PROBLEM DESCRIPTION: The entries need to be copied exactly.

RECORD SET:
---

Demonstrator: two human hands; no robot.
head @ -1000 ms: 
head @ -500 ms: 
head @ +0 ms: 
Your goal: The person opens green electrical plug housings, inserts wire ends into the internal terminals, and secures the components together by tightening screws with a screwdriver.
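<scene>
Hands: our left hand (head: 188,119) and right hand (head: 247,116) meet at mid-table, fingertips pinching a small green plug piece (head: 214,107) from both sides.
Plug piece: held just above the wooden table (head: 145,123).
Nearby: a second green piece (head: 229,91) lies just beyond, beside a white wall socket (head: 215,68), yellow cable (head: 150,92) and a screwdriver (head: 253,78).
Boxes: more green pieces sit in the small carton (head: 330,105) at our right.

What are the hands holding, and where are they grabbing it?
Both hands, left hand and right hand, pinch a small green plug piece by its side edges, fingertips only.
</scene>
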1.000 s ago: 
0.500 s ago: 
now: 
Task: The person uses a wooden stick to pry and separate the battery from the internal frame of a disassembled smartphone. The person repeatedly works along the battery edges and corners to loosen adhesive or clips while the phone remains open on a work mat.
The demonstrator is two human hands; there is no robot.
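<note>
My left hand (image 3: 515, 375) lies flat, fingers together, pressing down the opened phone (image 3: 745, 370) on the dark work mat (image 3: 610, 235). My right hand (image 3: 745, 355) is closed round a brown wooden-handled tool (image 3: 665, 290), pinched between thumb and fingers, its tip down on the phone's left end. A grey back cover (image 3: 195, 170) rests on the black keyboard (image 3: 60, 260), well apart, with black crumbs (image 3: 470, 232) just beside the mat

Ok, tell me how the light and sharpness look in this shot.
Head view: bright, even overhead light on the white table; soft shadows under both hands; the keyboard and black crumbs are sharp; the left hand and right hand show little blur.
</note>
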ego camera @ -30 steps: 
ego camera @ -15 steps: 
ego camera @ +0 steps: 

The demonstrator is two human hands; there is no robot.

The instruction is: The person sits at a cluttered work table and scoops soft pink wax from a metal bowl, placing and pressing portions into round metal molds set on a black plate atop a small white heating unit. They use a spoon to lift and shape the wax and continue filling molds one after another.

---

SOLUTION FOR THIS TASK:
Demonstrator: two human hands; no robot.
head @ -1000 ms: 
head @ -500 ms: 
head @ +0 ms: 
Your goal: The person opens green electrical plug housings, inserts wire ends into the internal terminals, and secures the components together by tightening screws with a screwdriver.
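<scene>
Hands: our left hand (head: 188,119) and right hand (head: 247,116) meet at mid-table, fingertips pinching a small green plug piece (head: 214,107) from both sides.
Plug piece: held just above the wooden table (head: 145,123).
Nearby: a second green piece (head: 229,91) lies just beyond, beside a white wall socket (head: 215,68), yellow cable (head: 150,92) and a screwdriver (head: 253,78).
Boxes: more green pieces sit in the small carton (head: 330,105) at our right.

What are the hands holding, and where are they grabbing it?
Both hands, left hand and right hand, pinch a small green plug piece by its side edges, fingertips only.
</scene>
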1.000 s ago: 
0.500 s ago: 
now: 
Task: The person uses a wooden stick to pry and separate the battery from the internal frame of a disassembled smartphone. The person repeatedly works along the battery edges and corners to loosen adhesive or clips while the phone remains open on a work mat.
The demonstrator is two human hands; there is no robot.
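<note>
My left hand (image 3: 515, 375) lies flat, fingers together, pressing down the opened phone (image 3: 745, 370) on the dark work mat (image 3: 610, 235). My right hand (image 3: 745, 355) is closed round a brown wooden-handled tool (image 3: 665, 290), pinched between thumb and fingers, its tip down on the phone's left end. A grey back cover (image 3: 195, 170) rests on the black keyboard (image 3: 60, 260), well apart, with black crumbs (image 3: 470, 232) just beside the mat

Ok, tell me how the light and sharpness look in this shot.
Head view: bright, even overhead light on the white table; soft shadows under both hands; the keyboard and black crumbs are sharp; the left hand and right hand show little blur.
</note>
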ego camera @ -30 steps: 
ego camera @ -15 steps: 
ego camera @ +0 steps: 

The demonstrator is two human hands; there is no robot.

The instruction is: The person sits at a cluttered work table and scoops soft pink wax from a metal bowl, placing and pressing portions into round metal molds set on a black plate atop a small white heating unit. They use a spoon to lift and shape the wax and continue filling molds one after another.

No additional answer is expected.